Sur les conclusions à fin d’injonction et d’astreinte :
6. L’annulation par le présent jugement de la décision attaquée par laquelle le directeur du CNAPS a procédé au retrait de la carte professionnelle dont M. B était titulaire a pour conséquence de faire revivre cette carte professionnelle, dont la période de validité n’est pas échue, de sorte que le présent jugement n’appelle aucune mesure d’exécution. Par suite, les conclusions du requérant tendant à ce qu’il soit enjoint au directeur du CNAPS de lui délivrer une nouvelle carte professionnelle dans le délai d’un mois à compter de la notification du jugement à intervenir sous astreinte de cent euros par jour de retard doivent être rejetées.
Sur les frais liés au litige :
7. M. B a obtenu le bénéfice de l’aide juridictionnelle totale. En conséquence, son conseil peut se prévaloir des dispositions des articles L. 761-1 du code de justice administrative et 37 de la loi du 10 juillet 1991. Il y a lieu, dans les circonstances de l’espèce, de mettre à la charge de l’Etat le versement à Me Chavkhalov, avocat de M. B, d’une somme de 1 500 euros, sous réserve de sa renonciation à percevoir la somme correspondant à la part contributive de l’État.
D E C I D E :
Article 1er : La décision du directeur du CNAPS du 18 juillet 2024 retirant à M. B sa carte professionnelle est annulée.
Article 2 : Sous réserve que Me Chavkhalov renonce à percevoir la somme correspondant à la part contributive de l’État, ce dernier versera à Me Chavkhalov, avocat de M. B, la somme de 1 500 euros en application des dispositions du deuxième alinéa de l’article 37 de la loi du 10 juillet 1991.
Article 3 : Le surplus des conclusions des parties est rejeté.

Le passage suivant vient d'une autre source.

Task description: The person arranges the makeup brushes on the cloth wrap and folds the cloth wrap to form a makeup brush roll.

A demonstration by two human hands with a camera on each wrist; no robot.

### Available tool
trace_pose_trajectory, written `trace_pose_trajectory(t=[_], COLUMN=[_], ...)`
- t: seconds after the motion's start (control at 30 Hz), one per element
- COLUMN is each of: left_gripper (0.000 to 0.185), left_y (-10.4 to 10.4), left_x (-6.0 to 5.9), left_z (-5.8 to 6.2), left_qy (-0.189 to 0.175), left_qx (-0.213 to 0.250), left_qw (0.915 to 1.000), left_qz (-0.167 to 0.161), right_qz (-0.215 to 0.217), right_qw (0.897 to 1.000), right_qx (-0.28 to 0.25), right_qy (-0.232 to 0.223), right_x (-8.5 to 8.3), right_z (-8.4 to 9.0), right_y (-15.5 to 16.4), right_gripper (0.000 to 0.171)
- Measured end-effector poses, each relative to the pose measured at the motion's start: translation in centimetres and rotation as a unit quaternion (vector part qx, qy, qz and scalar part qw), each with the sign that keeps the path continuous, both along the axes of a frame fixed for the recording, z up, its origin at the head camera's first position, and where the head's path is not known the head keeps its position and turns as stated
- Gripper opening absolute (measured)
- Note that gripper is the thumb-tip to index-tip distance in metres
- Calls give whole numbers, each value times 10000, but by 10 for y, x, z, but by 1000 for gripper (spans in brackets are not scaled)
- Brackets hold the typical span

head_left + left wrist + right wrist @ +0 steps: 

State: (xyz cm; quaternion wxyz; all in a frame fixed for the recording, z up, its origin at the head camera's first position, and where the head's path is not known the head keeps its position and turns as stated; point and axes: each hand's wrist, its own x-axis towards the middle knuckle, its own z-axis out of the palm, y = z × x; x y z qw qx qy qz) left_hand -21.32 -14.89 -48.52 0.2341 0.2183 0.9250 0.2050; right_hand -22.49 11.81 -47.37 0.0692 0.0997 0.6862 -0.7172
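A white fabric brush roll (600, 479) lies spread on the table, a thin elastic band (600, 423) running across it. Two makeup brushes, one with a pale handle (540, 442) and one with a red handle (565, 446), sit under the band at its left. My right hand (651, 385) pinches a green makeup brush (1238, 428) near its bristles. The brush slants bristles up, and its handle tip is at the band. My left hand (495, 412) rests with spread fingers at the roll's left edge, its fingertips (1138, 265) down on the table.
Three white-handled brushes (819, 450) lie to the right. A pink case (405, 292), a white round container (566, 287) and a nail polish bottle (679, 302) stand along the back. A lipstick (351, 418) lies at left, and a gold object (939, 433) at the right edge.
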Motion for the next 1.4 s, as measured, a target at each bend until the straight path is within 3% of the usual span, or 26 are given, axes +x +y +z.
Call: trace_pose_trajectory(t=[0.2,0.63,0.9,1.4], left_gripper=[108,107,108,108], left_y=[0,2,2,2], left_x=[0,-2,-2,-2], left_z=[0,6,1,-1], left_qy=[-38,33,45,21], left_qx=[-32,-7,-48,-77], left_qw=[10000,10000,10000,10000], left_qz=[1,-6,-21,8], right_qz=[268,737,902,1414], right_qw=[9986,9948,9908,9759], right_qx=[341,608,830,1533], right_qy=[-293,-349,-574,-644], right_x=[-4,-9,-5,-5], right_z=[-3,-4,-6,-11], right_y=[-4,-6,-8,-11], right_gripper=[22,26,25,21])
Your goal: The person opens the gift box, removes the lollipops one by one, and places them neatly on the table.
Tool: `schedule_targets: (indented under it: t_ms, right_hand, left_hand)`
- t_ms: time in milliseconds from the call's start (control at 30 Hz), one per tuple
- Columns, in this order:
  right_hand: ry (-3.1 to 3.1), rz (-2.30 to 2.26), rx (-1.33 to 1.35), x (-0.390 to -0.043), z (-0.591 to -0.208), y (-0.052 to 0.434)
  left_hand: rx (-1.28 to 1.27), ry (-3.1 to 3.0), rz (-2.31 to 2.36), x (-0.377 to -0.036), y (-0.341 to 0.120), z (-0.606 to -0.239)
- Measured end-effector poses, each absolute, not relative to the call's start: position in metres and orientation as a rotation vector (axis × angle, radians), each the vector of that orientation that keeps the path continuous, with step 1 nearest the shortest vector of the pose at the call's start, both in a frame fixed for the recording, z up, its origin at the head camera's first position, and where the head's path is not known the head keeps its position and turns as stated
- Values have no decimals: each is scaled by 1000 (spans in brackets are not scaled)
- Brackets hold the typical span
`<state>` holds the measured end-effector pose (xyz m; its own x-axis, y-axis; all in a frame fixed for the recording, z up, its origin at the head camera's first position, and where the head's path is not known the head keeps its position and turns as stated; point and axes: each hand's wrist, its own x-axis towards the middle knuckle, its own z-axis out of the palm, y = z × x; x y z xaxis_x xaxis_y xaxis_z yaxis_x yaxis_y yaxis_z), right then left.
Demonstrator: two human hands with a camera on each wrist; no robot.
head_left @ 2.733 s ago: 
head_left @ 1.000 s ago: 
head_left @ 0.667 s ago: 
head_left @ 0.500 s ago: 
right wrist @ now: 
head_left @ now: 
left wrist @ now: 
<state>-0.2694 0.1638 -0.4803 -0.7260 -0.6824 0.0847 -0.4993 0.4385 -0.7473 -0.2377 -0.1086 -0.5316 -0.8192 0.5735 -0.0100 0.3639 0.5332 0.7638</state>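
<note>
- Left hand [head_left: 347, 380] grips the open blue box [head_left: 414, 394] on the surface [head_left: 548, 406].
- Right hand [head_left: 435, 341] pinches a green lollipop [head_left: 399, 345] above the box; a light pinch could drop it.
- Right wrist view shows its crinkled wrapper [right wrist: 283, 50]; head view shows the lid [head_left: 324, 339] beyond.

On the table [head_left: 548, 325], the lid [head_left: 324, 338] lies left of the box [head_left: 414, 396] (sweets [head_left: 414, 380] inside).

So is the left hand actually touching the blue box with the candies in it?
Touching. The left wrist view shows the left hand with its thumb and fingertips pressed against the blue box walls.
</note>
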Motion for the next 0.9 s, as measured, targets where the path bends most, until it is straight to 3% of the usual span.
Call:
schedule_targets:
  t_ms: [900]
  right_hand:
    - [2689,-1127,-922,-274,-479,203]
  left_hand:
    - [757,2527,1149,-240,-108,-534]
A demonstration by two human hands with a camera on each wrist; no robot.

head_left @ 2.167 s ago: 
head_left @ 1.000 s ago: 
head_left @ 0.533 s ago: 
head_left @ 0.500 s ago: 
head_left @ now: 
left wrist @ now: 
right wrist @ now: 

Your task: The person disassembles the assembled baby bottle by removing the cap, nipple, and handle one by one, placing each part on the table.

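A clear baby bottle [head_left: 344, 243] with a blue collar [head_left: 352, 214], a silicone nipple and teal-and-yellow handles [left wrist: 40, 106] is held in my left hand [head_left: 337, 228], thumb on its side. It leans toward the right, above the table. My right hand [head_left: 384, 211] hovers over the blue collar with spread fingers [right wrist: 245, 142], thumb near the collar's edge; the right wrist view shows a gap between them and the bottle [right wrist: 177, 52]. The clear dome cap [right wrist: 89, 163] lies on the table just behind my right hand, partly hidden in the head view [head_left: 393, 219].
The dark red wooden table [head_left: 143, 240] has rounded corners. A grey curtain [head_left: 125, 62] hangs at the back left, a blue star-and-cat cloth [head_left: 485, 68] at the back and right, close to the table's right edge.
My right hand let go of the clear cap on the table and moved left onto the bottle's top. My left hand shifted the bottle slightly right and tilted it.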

Article 4 : Le présent jugement sera notifié à M. C B, à Me Chavkhalov et au conseil national des activités privées de sécurité.
Délibéré après l’audience du 25 mars 2025, à laquelle siégeaient :
Mme Gougot, présidente,
M. Combier, conseiller,
Mme Prissette, conseillère.
Rendu public par mise à disposition au greffe le 9 avril 2025.
Le rapporteur,
D. COMBIER
La présidente,
I. GOUGOT
La greffière,
M. A
La République mande et ordonne au ministre de l’intérieur en ce qui le concerne ou à tous commissaires de justice à ce requis en ce qui concerne les voies de droit commun, contre les parties privées, de pourvoir à l’exécution de la présente décision.